Se há mais atividade empreendedora em Uganda do que no Brasil ou na Nova Zelândia, o Sebrae deveria mandar seu presidente, Paulo Okamotto, passar três meses em Kampala, a capital dessa Suíça africana. Como o doutor antecedeu o comissário Delúbio Soares na tesouraria do PT, talvez descubra novas parcerias estratégicas para a diplomacia de Lula.

Gol contra
Como ele próprio diria, Lula conseguiu o inimaginável, etapa superior ao impossível: armou um sururu no cardinalato brasileiro que embaçou o trânsito de d.
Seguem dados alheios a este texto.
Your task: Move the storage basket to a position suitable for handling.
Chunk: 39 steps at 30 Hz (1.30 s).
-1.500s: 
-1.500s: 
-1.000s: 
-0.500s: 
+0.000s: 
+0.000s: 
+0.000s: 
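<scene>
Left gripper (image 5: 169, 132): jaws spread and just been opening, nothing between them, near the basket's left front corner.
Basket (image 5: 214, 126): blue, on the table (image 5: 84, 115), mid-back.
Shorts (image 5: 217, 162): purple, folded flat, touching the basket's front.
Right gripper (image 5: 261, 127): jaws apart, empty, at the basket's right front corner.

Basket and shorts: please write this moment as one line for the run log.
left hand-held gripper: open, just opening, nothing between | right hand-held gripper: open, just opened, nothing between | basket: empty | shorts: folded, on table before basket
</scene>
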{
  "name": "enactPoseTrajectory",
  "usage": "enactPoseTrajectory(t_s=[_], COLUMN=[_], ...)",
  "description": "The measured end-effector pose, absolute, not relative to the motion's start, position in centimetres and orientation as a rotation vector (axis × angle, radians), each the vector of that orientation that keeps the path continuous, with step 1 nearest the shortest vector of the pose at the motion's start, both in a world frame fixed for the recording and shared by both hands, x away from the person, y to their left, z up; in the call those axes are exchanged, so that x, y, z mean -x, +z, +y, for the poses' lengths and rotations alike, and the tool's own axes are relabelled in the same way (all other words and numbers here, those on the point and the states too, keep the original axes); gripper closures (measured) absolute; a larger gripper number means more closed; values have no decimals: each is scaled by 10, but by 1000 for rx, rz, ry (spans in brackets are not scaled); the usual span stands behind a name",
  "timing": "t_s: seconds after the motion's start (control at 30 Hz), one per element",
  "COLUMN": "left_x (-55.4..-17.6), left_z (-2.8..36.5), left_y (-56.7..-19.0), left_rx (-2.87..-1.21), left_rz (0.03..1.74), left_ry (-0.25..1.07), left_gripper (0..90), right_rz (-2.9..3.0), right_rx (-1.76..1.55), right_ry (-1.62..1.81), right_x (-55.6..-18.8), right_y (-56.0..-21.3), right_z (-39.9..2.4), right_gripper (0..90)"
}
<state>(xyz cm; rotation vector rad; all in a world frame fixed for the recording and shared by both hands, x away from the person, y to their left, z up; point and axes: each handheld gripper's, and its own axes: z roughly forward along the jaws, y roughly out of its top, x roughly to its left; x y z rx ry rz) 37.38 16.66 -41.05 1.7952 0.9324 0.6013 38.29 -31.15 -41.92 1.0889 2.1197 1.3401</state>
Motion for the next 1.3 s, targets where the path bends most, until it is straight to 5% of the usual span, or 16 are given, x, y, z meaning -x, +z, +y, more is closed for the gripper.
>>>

Cláudio Hummes no conclave.

Fritura de êxito
O comissariado acendeu um fogo brando na frigideira de Dilma Rousseff, ministra de Minas e Energia. De seu ministério não saiu projeto fracassado como o Primeiro Emprego nem assombração como Waldomiro Diniz, ou excentricidade como o cerimonial do Ministério da Fome. A senhora não deixou de declarar bens à Justiça Eleitoral, como Henrique Meirelles. Também não tomou emprestado da Viúva com a garantia de terras na Lua, como Romero Jucá, e não tem irmão em diretoria de estatal, como o doutor Antonio Palocci. Com um desempenho desses, só fritando.

Briga boba
As relações do Brasil com a Argentina não estão boas e tendem a piorar. Isso se deve ao predomínio de uma visão miserável do que é uma ligação diplomática. Tanto do lado brasileiro como do argentino há um exercício pueril de buscar proveito quando se está ganhando, ou se pensa que está com a razão. Diplomacia de verdade é aquela em que o sujeito pede desculpas e sai do gramado chorando depois de ter feito cinco gols e tomado um. Se ninguém cuidar, vai-se fabricar uma crise emocional onde só a demagogia terá a ganhar.

Cheiro de queimado
Tudo indica que os americanos vão empurrar com a barriga a reforma do Conselho de Segurança da ONU.

Escrita antiga
Se o cardeal Joseph Ratzinger ganhar a parada em Roma, d. Eugênio Salles, arcebispo emérito do Rio de Janeiro, continuará sendo o cardeal brasileiro mais próximo do Papa. Eles formaram uma dupla no desmanche da teologia da libertação.

Direto ao caixa
A Infraero planeja uma nova tunga tarifária, a "taxa de segurança". Depois de ter tolerado inexplicáveis beiços da Varig e da Vasp, que somaram R$ 1,5 bilhão, a empresa quer buscar algo como R$ 100 milhões no bolso da patuléia. Ela já cobra R$ 11,50 por cada embarque. Isso e mais oito outras mordidas. Como o secretário do Tesouro, doutor Joaquim Levy, tomou-lhes os recursos para fazer superávit primário, os aerotecas estão aflitos. Tudo bem, mas, nesse caso, para evitar desperdício y otras cositas más, o dinheiro arrecadado poderia ir direto para a conta das empreiteiras.

Çabedoria
A assessoria de Lula faria bem se dispensasse dois tipos de semeaduras. Uma é aquela segundo a qual "Lula ficou irritado". Outra é a que dá conta de que disse isso ou aquilo a "interlocutores". Num caso, os companheiros ofendem a inteligência do contribuinte. No outro, a do presidente. Ninguém paga imposto para que os governantes fiquem felizes. Se Lula está irritado, deve dizer por que e tomar as providências devidas. Irritante é ter um presidente que se irrita com o próprio governo. Quanto a falar com "interlocutores", estão ofendendo o presidente. Isso porque, se ele não fala com interlocutores, anda falando com pias e vasos de plantas.